Only the lines that hold "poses" should be in the answer, each copied from the data below.

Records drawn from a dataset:
* * *
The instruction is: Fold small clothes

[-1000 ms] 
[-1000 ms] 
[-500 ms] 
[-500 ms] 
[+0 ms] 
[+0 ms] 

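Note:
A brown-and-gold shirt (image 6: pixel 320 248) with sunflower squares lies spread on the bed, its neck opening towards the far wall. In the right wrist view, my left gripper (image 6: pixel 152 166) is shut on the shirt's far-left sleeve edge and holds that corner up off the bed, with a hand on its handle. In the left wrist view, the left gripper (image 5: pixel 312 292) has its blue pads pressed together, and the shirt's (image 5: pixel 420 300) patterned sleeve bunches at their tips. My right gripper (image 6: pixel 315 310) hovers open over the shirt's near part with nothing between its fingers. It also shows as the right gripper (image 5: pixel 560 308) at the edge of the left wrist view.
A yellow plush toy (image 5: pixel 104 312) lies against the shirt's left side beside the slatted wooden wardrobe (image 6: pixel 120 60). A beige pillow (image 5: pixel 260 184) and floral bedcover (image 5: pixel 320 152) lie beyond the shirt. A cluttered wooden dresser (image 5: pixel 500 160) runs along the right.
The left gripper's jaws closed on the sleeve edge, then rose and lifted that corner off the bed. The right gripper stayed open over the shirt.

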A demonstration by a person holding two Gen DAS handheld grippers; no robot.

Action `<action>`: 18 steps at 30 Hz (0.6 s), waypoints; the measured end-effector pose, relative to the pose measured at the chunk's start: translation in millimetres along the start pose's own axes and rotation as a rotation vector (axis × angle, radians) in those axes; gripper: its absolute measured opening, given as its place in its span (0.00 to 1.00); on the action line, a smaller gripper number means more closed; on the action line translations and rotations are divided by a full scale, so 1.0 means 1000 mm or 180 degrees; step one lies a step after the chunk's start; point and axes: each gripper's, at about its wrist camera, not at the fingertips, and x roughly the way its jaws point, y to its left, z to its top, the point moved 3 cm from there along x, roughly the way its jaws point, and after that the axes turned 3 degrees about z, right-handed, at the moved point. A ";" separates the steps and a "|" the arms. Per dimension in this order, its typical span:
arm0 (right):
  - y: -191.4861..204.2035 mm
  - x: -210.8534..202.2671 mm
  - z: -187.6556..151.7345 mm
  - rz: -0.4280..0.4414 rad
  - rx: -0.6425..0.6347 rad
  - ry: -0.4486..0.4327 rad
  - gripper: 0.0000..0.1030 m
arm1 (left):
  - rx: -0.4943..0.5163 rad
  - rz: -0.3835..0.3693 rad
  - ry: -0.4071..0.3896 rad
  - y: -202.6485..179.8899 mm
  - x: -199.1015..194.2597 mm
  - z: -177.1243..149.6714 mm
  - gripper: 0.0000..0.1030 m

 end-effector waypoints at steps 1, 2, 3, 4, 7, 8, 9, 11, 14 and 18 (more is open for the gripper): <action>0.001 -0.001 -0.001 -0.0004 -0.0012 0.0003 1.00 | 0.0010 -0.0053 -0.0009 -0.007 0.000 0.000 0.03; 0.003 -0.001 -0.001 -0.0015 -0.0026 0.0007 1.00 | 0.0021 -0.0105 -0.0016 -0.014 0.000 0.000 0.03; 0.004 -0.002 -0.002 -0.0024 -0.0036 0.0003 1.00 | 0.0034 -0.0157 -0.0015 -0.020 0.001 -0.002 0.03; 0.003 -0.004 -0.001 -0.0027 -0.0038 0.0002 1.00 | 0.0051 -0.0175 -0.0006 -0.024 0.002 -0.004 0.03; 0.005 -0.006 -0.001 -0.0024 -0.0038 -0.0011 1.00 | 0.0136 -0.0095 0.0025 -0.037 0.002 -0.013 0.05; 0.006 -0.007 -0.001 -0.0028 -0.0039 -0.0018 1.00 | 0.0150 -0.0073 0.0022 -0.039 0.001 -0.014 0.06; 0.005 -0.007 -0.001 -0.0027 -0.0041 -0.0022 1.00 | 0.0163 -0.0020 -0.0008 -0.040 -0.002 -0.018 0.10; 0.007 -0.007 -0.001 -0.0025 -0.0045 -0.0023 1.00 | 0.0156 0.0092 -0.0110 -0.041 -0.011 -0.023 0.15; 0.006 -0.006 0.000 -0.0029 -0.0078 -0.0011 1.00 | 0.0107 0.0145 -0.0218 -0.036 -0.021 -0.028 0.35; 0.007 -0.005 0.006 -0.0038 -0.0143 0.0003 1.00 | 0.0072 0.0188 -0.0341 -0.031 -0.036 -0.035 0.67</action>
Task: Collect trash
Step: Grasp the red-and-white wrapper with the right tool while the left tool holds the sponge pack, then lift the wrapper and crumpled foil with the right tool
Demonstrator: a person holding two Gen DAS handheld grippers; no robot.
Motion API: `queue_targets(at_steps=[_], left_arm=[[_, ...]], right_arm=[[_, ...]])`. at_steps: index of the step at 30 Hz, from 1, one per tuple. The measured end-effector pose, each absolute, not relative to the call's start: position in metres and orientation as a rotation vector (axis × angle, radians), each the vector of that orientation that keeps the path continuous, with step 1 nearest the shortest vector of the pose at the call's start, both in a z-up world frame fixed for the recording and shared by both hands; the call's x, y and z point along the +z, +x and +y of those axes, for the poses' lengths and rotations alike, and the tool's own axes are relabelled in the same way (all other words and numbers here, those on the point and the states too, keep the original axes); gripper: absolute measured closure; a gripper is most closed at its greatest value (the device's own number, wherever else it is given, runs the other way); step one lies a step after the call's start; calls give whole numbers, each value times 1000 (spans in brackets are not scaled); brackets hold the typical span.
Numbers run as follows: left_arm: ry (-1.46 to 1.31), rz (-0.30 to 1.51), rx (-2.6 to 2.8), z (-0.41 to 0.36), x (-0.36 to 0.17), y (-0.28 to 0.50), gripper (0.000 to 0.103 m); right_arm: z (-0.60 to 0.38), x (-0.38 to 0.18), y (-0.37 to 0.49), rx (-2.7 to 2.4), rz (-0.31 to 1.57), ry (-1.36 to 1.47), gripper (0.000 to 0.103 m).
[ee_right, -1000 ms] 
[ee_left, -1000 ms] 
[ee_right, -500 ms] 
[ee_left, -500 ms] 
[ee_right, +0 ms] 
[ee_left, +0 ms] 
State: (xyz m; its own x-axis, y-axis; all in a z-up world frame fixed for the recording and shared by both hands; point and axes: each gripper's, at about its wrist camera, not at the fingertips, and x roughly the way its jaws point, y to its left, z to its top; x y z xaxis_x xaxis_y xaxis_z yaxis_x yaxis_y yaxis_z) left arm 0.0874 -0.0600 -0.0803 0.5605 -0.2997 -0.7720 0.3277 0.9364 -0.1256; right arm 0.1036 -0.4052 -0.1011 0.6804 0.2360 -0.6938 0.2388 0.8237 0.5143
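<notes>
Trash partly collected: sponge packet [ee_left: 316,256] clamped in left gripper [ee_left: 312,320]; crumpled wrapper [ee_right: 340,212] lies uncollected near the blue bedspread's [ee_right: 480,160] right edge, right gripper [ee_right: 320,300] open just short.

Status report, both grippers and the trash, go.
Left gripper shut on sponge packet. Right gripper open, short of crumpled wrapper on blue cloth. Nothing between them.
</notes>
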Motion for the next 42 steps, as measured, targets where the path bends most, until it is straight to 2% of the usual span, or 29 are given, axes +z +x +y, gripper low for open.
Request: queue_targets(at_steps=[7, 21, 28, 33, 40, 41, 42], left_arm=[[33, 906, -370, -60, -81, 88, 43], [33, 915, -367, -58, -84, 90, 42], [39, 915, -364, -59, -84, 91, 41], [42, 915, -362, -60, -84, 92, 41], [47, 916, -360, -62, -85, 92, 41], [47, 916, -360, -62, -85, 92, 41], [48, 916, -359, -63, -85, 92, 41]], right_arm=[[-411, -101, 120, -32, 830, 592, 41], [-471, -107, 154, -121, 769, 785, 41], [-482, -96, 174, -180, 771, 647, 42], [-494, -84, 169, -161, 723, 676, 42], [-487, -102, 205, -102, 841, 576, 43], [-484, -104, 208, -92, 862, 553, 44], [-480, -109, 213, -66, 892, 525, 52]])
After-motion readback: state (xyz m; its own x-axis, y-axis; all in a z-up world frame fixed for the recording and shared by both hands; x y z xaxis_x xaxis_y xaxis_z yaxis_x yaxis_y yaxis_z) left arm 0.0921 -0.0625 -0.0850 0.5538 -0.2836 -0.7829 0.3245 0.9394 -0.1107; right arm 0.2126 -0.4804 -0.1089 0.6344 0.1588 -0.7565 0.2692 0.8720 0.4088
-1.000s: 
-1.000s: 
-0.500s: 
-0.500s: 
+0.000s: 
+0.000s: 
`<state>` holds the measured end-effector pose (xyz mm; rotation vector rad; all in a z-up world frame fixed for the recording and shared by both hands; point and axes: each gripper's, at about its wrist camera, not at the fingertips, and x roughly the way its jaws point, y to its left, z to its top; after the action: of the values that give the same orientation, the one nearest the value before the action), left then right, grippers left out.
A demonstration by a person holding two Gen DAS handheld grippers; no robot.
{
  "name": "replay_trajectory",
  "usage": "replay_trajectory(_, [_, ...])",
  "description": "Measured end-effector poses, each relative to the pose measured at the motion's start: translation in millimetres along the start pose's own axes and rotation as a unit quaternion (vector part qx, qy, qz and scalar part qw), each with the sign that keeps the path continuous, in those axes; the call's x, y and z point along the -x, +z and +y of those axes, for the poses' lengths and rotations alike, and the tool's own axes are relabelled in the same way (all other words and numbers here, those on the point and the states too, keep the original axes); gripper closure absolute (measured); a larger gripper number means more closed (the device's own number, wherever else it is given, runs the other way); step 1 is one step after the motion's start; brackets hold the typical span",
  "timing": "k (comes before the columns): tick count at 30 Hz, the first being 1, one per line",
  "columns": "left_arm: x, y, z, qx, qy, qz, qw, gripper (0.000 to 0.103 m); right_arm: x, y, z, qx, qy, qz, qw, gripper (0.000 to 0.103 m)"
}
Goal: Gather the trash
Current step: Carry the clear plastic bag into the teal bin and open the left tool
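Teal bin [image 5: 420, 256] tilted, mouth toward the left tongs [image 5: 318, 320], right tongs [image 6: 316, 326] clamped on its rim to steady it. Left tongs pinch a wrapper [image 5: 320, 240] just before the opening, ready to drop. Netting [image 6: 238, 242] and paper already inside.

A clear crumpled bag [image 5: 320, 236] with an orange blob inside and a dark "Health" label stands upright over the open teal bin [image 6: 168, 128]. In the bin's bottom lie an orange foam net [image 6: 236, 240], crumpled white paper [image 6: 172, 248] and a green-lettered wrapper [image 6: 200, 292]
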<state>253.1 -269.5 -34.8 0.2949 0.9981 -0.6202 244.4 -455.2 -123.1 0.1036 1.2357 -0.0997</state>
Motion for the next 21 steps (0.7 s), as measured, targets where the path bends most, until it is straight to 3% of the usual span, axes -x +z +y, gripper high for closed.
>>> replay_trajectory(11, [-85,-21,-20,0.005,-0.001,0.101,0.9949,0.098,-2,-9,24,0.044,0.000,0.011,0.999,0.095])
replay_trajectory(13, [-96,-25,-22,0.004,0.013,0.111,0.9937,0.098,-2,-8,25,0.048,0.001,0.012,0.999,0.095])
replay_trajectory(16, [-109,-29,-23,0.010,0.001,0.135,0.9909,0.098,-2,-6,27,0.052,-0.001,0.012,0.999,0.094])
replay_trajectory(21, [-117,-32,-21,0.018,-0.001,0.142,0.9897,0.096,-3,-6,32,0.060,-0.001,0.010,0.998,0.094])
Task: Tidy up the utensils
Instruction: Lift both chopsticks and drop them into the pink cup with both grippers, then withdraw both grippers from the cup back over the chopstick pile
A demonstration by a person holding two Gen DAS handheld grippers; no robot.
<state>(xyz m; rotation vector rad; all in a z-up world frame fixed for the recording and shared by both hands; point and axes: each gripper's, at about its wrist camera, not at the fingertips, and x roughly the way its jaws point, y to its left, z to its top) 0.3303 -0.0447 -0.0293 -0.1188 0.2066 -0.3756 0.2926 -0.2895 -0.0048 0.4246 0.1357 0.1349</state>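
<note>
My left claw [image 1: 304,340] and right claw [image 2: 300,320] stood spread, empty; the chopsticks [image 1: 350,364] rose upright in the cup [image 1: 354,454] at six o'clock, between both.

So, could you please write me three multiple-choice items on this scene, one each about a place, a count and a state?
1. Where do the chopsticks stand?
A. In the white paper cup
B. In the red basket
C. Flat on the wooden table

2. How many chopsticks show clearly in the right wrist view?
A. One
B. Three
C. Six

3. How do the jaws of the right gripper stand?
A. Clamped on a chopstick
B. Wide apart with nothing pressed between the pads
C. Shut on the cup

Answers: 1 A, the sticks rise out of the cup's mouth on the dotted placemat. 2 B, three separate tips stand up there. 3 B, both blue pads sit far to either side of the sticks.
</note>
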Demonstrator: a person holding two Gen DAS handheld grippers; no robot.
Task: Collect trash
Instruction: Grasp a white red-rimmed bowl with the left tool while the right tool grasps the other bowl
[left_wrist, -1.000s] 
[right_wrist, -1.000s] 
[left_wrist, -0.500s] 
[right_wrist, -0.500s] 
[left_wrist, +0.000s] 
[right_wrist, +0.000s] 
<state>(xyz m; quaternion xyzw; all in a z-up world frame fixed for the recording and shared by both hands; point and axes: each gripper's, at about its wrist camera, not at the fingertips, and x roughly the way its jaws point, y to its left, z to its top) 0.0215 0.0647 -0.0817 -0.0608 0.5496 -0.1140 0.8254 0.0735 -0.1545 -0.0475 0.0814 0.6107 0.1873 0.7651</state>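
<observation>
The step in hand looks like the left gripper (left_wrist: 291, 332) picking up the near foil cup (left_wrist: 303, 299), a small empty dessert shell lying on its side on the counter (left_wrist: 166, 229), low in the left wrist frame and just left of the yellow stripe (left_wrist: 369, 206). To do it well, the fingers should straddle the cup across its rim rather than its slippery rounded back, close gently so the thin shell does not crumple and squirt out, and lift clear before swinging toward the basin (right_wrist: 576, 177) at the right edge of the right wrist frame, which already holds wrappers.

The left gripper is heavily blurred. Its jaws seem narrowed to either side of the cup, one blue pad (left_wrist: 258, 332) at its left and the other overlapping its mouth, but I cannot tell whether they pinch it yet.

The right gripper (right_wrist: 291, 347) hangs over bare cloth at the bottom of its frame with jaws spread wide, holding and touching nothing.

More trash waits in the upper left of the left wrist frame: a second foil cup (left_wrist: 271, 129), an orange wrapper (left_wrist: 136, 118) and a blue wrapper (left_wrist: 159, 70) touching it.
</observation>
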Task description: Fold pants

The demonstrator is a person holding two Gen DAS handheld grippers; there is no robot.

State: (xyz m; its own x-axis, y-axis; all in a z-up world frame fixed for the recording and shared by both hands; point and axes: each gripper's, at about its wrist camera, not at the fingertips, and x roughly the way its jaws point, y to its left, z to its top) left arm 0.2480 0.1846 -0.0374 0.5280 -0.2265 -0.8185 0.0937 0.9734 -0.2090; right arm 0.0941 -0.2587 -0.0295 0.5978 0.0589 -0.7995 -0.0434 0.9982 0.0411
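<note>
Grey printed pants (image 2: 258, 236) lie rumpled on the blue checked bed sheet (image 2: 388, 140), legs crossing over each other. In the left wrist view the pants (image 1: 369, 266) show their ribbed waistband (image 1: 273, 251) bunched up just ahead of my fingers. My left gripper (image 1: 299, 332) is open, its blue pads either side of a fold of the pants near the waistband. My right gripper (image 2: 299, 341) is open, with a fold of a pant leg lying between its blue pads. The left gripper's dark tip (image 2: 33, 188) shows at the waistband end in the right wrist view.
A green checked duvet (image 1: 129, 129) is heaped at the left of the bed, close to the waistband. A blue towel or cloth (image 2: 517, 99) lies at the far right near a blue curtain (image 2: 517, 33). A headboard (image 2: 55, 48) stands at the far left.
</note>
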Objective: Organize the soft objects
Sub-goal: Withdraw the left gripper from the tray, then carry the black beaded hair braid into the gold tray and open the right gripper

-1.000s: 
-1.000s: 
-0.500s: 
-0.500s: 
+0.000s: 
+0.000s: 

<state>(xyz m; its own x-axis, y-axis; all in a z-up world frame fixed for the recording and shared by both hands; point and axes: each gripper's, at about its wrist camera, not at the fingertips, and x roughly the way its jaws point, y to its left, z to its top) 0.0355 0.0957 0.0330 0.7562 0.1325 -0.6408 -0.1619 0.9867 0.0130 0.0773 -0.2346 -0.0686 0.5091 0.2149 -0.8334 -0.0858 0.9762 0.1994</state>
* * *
SOLUTION:
Motion API: `queue_targets(at_steps=[_], left_arm=[[_, ...]], right_arm=[[_, ...]])`. at_steps: index of the step at 30 Hz, from 1, one per tuple. The measured end-effector pose, each absolute, not relative to the call's start: position in metres and orientation as a rotation vector (axis × angle, radians), each the vector of that orientation that keeps the path continuous, with step 1 nearest the shortest vector of the pose at the call's start, both in a z-up world frame fixed for the recording and shared by both hands; the call's x, y and z point along the +z, +x and +y of those axes, for the poses' lengths and rotations alike, and the tool's own axes are relabelled in the same way (all other words and numbers here, those on the point and the states too, keep the original axes); gripper: absolute measured closure; a gripper is most closed at its greatest value (the device's own number, wherever else it is given, runs the other way); step one lies a step after the call's start; calls give whole numbers, each value times 1000 (spans in brackets are not scaled); brackets hold the typical span.
  "description": "Measured end-effector poses, each relative to the pose measured at the motion's start: translation in millimetres along the start pose's own axes and rotation as a unit quaternion (vector part qx, qy, qz and scalar part qw), each with the sign that keeps the path continuous, in those axes; the call's x, y and z point along the -x, +z and +y of those axes, for the poses' lengths and rotations alike, and the tool's own axes are relabelled in the same way (all other words and numbers here, those on the point and the states too, keep the original axes); gripper closure absolute (measured); a larger gripper number means more closed (the device's own number, wherever else it is given, runs the other way); step 1 is one step after the motion's start; brackets hold the typical span",

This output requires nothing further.